Easy Shrimp and Vegetable Stir Fry Additions of tofu, shrimp, and lovely Chinese vegatables quickly cooked in a delicious Asian sauce makes for a fantastic dinner | Lovefoodies.com
Easy Shrimp and Vegetable Stir Fry
Prep Time
10 mins
Cook Time
10 mins
Total Time
20 mins
Servings: 2 - 4 Persons
  • 12 tiger prawns / Large Shrimp
  • 1 Cup Fresh Tofu cubed (optional)
  • 1 Large bag of beansprouts
  • Handful of mushrooms optional
  • 1 inch piece of ginger minced
  • 2 cloves garlic minced
  • 1/2 green chili finely chopped
  • 1/2 red chili finely chopped
  • 1 lb of Chinese Choy Sum or Bok Choy or other Chinese green vegetable
  • 1 spring onions / scallions chopped
  • handful of fresh coriander / cilantro chopped
The sauce
  • 2 teaspoons cornflour / cornstarch
  • 1 1/2 tablespoons light soy sauce
  • 1 tablespoon oyster sauce
  • 1 teaspoon sugar
  • 2 teaspoons Chinese rice wine
  • 2 teaspoons sesame oil
  • 1 teaspoon chicken stock powder
  • 4 tablespoons water
  1. Wash and cut the Choy sum into 2 inch size pieces. Cube the tofu in to bite size cubes, around 1 inch squares. Quarter the mushrooms (if using).
  2. Peel, wash and de - vein the shrimp.
  3. Make the sauce. - Add all the sauce ingredients into a bowl, and stir so that the cornflour has dissolved.

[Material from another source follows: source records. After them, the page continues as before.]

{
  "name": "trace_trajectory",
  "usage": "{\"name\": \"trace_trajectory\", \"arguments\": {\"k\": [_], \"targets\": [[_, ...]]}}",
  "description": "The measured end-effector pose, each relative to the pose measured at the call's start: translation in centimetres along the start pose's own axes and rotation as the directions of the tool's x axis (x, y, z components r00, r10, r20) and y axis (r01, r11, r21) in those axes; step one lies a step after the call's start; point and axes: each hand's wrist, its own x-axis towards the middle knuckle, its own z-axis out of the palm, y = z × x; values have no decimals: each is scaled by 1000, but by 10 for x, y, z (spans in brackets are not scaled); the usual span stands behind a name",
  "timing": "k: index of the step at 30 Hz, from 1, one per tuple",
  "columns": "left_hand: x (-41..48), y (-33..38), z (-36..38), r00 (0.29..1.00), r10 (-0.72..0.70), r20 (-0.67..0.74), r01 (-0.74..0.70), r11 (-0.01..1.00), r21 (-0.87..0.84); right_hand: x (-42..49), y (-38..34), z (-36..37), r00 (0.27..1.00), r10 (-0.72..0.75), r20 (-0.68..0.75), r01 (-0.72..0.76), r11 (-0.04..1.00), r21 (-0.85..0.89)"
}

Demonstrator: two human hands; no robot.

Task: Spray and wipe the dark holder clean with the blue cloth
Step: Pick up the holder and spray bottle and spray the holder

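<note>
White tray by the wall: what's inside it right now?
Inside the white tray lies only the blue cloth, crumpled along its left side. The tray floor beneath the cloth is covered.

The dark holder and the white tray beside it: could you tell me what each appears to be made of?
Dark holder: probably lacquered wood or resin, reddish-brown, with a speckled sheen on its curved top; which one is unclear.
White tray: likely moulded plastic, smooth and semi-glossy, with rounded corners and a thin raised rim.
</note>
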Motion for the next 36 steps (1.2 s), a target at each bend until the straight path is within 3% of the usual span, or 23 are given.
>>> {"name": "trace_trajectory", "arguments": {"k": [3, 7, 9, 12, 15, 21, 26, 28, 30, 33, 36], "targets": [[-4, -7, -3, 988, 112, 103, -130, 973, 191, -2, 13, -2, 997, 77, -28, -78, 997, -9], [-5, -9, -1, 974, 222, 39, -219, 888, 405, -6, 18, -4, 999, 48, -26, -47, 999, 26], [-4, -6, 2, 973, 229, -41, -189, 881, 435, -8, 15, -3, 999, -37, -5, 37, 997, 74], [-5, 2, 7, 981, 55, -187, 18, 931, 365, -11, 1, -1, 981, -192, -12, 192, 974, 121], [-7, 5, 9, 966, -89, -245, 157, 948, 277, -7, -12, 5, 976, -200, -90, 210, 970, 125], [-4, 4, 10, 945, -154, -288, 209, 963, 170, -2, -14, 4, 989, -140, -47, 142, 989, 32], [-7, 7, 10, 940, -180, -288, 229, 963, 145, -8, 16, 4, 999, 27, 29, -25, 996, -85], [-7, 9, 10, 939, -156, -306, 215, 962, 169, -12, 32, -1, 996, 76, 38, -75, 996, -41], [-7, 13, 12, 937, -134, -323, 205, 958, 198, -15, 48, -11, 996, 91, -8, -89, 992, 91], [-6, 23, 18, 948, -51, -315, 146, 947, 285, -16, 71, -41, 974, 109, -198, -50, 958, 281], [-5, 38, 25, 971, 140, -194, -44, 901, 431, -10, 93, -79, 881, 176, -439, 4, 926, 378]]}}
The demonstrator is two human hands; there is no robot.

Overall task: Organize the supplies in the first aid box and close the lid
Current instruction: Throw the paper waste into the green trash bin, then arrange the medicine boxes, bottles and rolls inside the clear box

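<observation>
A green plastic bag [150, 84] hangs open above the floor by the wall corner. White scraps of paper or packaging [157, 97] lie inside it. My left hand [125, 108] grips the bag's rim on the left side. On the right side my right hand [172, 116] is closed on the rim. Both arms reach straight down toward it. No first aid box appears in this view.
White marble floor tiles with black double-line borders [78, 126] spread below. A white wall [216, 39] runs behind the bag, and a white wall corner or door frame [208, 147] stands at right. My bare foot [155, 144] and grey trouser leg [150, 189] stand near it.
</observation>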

  4. Heat the wok until it is smoking. Add a tablespoon of vegetable oil to the wok.
  5. As soon as the wok is hot, add the Choy sum and any other green vegetables and mushrooms, and stir until cooked. Whilst stirring, add the ginger, garlic and chili's, if using. Keep stirring the vegetables to distribute the heat. They should have a slight bite to them, and not be over cooked.
  6. Then add the shrimp and bean sprouts, again, keep stirring the ingredients in the pan, until you see the shrimp start to turn pink. Then add the sauce and stir in to the ingredients in the pan. Once you see the sauce start to bubble, very carefully add the tofu if using, and gently stir so the tofu is nicely distributed. Fresh tofu is very delicate and will break up easily, so be gentle! Once the sauce begins to bubble, it's done!
  7. Serve hot from the pan with some nice fragrant jasmine rice.